Search code examples
recommendation-enginecosine-similaritycollaborative-filtering

Choice between an adjusted cosine similarity vs regular cosine similarity


I'm working on an item-based CF which uses an adjusted cosine similarity. I have recently added a regular cosine similarity and I got totally different results. Now my question is which fits better considering my data?

This is a possible scenario of users, items and ratings

         User 1 | User 2 | User 3 | User 4 | User 5
Item 1 |   5    |    1   |   1    |   5    |   5
Item 2 |   5    |    1   |   2    |   4    |   5
Item 3 |   1    |    5   |   4    |   2    |   3

Considering this data, you'd conclude that item 1 and item 2 are relatively 'similar'. Here are the results of the different similarity coefficients:

Similarity between Item 1 and Item 2
Adjusted cosine similarity = 0.865
Regular cosine similarity = 0.987
I rounded them off for this example

You can see this is basically the same, but when you try to calculate a similarity between Item 2 and 3 (Which aren't similar at all) it results in totally different results:

Similarity between Item 2 and Item 3
Adjusted cosine similarity = -0.955
Regular cosine similarity = 0.656
I rounded them off for this example

Which of these would be 'better'? I assume using an adjusted cosine similarity works better since it take the average rating of the user into account, but why would a regular cosine similarity result in a positive number for such 'different' items? Should I just refrain from using the regular cosine similarity in general or only for certain scenarios?

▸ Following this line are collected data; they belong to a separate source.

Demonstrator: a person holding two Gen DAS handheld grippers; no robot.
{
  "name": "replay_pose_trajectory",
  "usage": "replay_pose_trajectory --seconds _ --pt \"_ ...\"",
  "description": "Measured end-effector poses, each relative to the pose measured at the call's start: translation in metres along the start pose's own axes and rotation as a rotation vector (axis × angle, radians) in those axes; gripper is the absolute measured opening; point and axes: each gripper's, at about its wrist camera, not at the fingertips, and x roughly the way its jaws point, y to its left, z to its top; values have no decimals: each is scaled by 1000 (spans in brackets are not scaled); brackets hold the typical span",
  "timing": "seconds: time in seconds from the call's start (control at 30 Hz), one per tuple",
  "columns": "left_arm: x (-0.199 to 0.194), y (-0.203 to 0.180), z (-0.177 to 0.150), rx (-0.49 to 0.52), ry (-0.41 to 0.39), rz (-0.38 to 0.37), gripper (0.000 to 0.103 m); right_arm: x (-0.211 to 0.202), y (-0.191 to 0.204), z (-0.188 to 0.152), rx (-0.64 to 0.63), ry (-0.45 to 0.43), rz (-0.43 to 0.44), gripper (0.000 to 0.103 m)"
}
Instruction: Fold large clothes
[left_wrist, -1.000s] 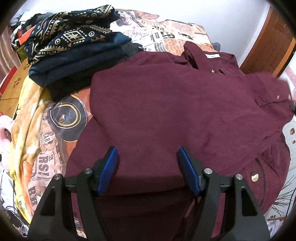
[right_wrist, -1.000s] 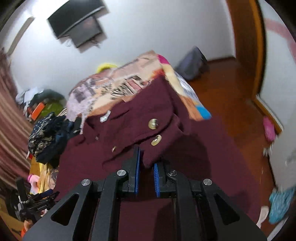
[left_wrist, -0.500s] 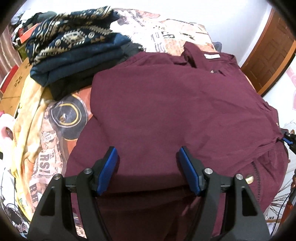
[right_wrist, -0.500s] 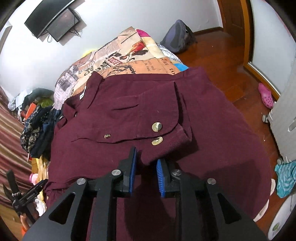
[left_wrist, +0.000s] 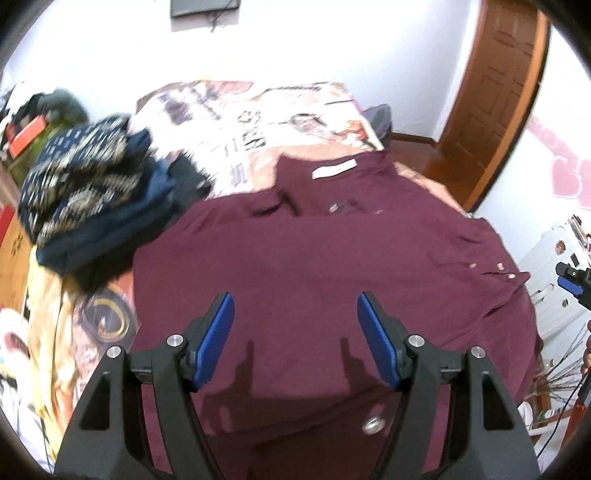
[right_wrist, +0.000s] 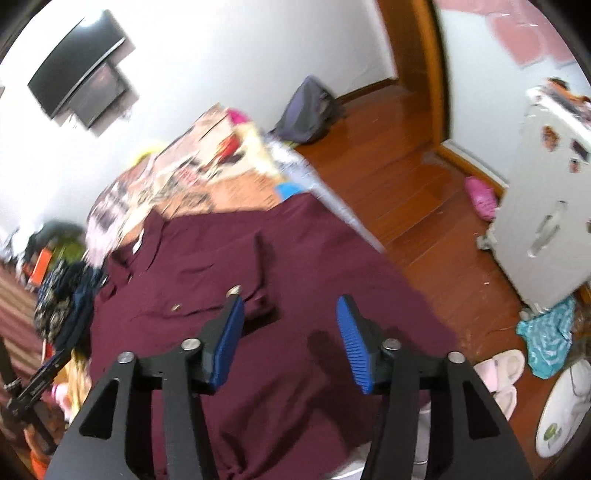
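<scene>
A large maroon button-up shirt (left_wrist: 314, 258) lies spread over the bed, collar and white label at the far end. It also shows in the right wrist view (right_wrist: 207, 295), with its cuff and brass buttons (right_wrist: 233, 291) lying on the body. My left gripper (left_wrist: 295, 306) is open and empty above the shirt's near hem. My right gripper (right_wrist: 290, 310) is open and empty above the shirt's right side; its tip shows at the right edge of the left wrist view (left_wrist: 570, 282).
A stack of folded dark blue patterned clothes (left_wrist: 85, 199) sits at the bed's left. The newspaper-print bedspread (left_wrist: 258, 125) lies beyond the collar. A white cabinet (right_wrist: 546, 206), slippers (right_wrist: 498, 373) and a backpack (right_wrist: 306, 110) stand on the wooden floor at right.
My right gripper opened and let go of the shirt's cuff, which now lies on the shirt body. Both grippers lifted and tilted up, so more of the room shows.
</scene>
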Motion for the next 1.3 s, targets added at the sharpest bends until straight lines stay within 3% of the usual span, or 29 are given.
replay_pose_trajectory --seconds 0.2,0.4,0.77,0.93,1.07,1.17,1.3 --pt "10 -34 15 70 -11 -38 68 -14 -37 5 119 -53 -56 55" --pt "24 -60 16 113 14 -76 68 -2 -86 -10 293 -7 -72 55" --pt "40 -76 9 137 66 -82 68 43 -151 -71 626 168 13 55" --pt "43 -71 6 115 79 -79 68 58 -162 -73 722 150 109 55" --pt "43 -67 3 103 84 -71 68 62 -166 -69 755 102 118 57" --pt "44 -64 2 102 88 -61 68 64 -161 -58 714 73 72 48" --pt "43 -60 1 101 82 -44 68 64 -147 -41 620 58 23 21"
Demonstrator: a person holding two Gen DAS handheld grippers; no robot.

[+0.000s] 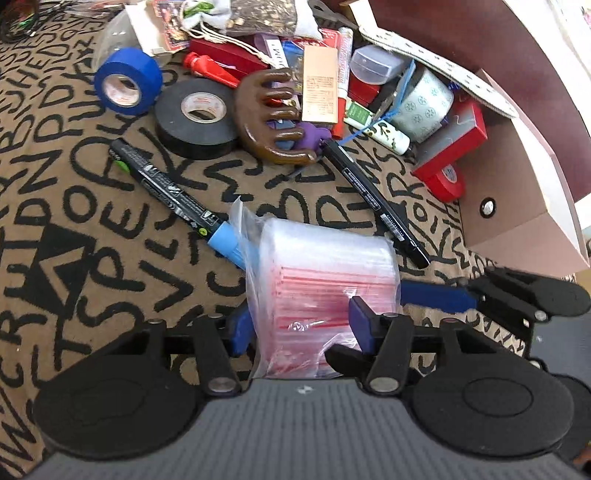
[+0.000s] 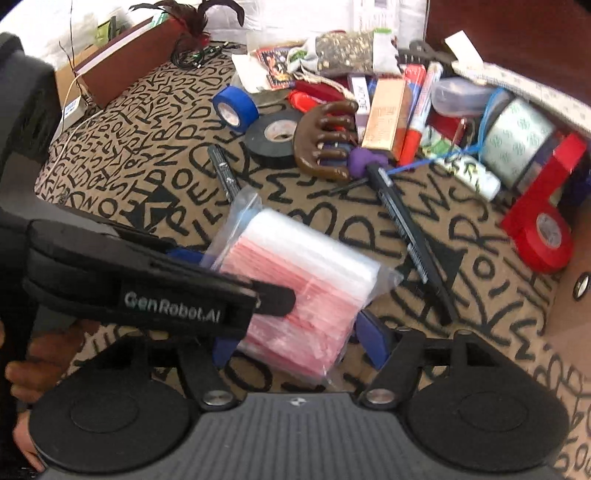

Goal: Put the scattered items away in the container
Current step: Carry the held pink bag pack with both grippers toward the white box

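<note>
A clear pack of red-striped zip bags (image 1: 325, 291) sits between the blue fingers of my left gripper (image 1: 301, 325), which is shut on it. In the right wrist view the same pack (image 2: 295, 291) also lies between the fingers of my right gripper (image 2: 299, 343), which press its sides, with the left gripper's arm (image 2: 140, 280) across it. The brown open box (image 1: 517, 192) stands at the right, with a red tape roll (image 1: 447, 181) at its mouth. Two black markers (image 1: 166, 184) (image 1: 376, 199), a black tape roll (image 1: 195, 118) and a blue tape roll (image 1: 127, 81) lie on the lettered cloth.
A pile of items lies at the back by the box: a brown wooden comb (image 1: 273, 114), a tan carton (image 1: 320, 85), a patterned tape roll (image 1: 421, 103), red boxes, a seed pouch (image 1: 258, 14). Another brown box (image 2: 125, 59) and cables (image 2: 199, 55) sit far left.
</note>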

Any help would be appreciated!


Solution

  • Why would a regular cosine similarity result in a positive number for such 'different' items?

    As you already mentioned in the example, Adjusted Cosine Similarity reflects the differences better than the Regular Cosine Similarity in certain circumstances.

    Regular Cosine Similarity by the definition reflects differences in direction, but not the location.

    enter image description here

    dist(A,B) is the Euclidean Distance between A and B. It's clear that the cosine similarity will remain the same if any vector extends in its own direction.

    Let's assume the user give scores in 0~5 to two movies.

    from scipy import spatial
    import numpy as np
    a = np.array([2.0,1.0])  
    b = np.array([5.0,3.0])
    1 - spatial.distance.cosine(a,b)
    #----------------------
    # 0.99705448550158149
    #----------------------
    c = np.array([5.0,4.0])
    1 - spatial.distance.cosine(c,b)
    #----------------------
    # 0.99099243041032326
    #----------------------
    

    enter image description here

    Intuitively we would say user b and c have similar tastes, and a is quite different from them. But the regular cosine similarity tells us a wrong story.

    Let's calculate the Adjusted Cosine Similarity, first minus the mean of x and y

    mean_ab = sum(sum(a,b)) / 4  
    # mean_ab : 3.5
    # adjusted vectors : [-1.5, -2.5] , [1.5, -0.5]
    1 - spatial.distance.cosine(a - mean_ab, b - mean_ab)
    #----------------------
    # -0.21693045781865616
    #----------------------
    mean_cb = sum(sum(c,b)) / 4
    # mean_cb : 6.5
    # adjusted vectors : [-1.5, -3.5] , [-1.5, -2.5]
    1 - spatial.distance.cosine(c - mean_cb, b - mean_cb)
    #----------------------
    # 0.99083016804429891
    #----------------------
    

    It's clear to see the adjustment is meaningful.

    Should I just refrain from using the regular cosine similarity in general or only for certain scenarios?

    When you find there's a problem, use the suitable one.

    I still think the regular cosine similarity is useful in scenarios where we want less sensitivity on the scale of vectors. For example, if the scores [2,1] is considered as very similar to [4,2] or [8,4], the regular will do a fine job.